(Task prompt): Once you have read the data below, write it all out exactly.

##### Supplied information #####

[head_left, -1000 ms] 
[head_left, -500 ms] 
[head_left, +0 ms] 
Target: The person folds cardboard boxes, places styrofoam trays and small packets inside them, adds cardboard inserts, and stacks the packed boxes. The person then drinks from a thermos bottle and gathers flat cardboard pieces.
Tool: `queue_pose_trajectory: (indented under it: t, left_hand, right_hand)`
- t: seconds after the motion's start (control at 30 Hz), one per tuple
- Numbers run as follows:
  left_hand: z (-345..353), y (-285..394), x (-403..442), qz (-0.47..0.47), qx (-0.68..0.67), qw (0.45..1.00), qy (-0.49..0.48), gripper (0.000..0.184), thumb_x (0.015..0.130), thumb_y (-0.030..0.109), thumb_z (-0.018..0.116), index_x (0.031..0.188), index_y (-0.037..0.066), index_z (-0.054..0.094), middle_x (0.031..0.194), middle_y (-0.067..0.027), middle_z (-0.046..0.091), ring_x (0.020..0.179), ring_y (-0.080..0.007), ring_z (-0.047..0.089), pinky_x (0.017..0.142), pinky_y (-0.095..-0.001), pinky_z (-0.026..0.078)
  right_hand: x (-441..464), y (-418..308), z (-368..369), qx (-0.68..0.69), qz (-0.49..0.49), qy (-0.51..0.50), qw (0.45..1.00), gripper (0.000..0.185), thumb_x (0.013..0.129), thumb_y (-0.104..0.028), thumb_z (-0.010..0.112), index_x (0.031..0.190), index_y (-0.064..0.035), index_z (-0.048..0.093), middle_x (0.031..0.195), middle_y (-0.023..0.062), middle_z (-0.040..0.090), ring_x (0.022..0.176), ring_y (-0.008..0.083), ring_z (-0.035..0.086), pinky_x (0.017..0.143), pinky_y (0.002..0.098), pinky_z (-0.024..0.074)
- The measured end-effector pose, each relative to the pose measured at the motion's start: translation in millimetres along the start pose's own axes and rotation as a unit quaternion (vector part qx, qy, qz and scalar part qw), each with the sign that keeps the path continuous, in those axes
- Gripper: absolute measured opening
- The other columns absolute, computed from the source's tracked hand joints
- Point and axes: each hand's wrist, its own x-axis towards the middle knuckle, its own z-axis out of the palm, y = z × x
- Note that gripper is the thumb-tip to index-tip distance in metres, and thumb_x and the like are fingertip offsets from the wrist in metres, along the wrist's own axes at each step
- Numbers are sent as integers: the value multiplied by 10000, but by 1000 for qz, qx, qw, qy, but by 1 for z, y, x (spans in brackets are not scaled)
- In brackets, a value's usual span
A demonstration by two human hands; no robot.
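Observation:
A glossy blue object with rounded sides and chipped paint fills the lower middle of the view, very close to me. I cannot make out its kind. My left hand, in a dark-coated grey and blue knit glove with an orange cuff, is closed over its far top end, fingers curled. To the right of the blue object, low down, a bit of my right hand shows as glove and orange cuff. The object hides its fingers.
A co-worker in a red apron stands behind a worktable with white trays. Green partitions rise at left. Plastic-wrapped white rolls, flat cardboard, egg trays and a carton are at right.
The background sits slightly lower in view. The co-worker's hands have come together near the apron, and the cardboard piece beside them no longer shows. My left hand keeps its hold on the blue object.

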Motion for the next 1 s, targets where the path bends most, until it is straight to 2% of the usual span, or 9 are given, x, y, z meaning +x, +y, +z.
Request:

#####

(Result below):
[head_left, -1000 ms] 
[head_left, -500 ms] 
[head_left, +0 ms] 
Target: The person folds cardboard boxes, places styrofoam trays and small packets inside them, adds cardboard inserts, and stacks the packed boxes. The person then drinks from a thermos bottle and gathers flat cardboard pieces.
Tool: `queue_pose_trajectory: (indented under it: t, left_hand, right_hand)`
- t: seconds after the motion's start (control at 30 Hz), one per tuple
- Numbers run as follows:
  left_hand: z (-345..353), y (-285..394), x (-403..442), qz (-0.47..0.47), qx (-0.68..0.67), qw (0.45..1.00), qy (-0.49..0.48), gripper (0.000..0.184), thumb_x (0.015..0.130), thumb_y (-0.030..0.109), thumb_z (-0.018..0.116), index_x (0.031..0.188), index_y (-0.037..0.066), index_z (-0.054..0.094), middle_x (0.031..0.194), middle_y (-0.067..0.027), middle_z (-0.046..0.091), ring_x (0.020..0.179), ring_y (-0.080..0.007), ring_z (-0.047..0.089), pinky_x (0.017..0.142), pinky_y (-0.095..-0.001), pinky_z (-0.026..0.078)
  right_hand: x (-441..464), y (-418..308), z (-368..369), qx (-0.68..0.69), qz (-0.49..0.49), qy (-0.51..0.50), qw (0.45..1.00), gripper (0.000..0.185), thumb_x (0.013..0.129), thumb_y (-0.104..0.028), thumb_z (-0.010..0.112), index_x (0.031..0.190), index_y (-0.064..0.035), index_z (-0.048..0.093), middle_x (0.031..0.195), middle_y (-0.023..0.062), middle_z (-0.040..0.090), ring_x (0.022..0.176), ring_y (-0.008..0.083), ring_z (-0.035..0.086), pinky_x (0.017..0.143), pinky_y (0.002..0.098), pinky_z (-0.024..0.074)
- The measured end-effector pose, each relative to the pose measured at the motion's start: translation in millimetres along the start pose's own axes and rotation as a unit quaternion (vector part qx, qy, qz and scalar part qw), each with the sign that keeps the path continuous, in those axes
- Gripper: absolute measured opening
- The other columns absolute, computed from the source's tracked hand joints
- Point and axes: each hand's wrist, its own x-axis towards the middle knuckle, its own z-axis out of the palm, y = z × x
- Note that gripper is the thumb-tip to index-tip distance in metres, and thumb_x and the like are fingertip offsets from the wrist in metres, along the wrist's own axes at each step
- Numbers are sent as integers: the value multiplied by 10000, but by 1000 for qz, qx, qw, qy, but by 1 for z, y, x (spans in brackets are not scaled)
- In brackets, a value's usual span
A demonstration by two human hands; no robot.
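Observation:
A glossy blue object with rounded sides and chipped paint fills the lower middle of the view, very close to me. I cannot make out its kind. My left hand, in a dark-coated grey and blue knit glove with an orange cuff, is closed over its far top end, fingers curled. To the right of the blue object, low down, a bit of my right hand shows as glove and orange cuff. The object hides its fingers.
A co-worker in a red apron stands behind a worktable with white trays. Green partitions rise at left. Plastic-wrapped white rolls, flat cardboard, egg trays and a carton are at right.
The background sits slightly lower in view. The co-worker's hands have come together near the apron, and the cardboard piece beside them no longer shows. My left hand keeps its hold on the blue object.
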
Motion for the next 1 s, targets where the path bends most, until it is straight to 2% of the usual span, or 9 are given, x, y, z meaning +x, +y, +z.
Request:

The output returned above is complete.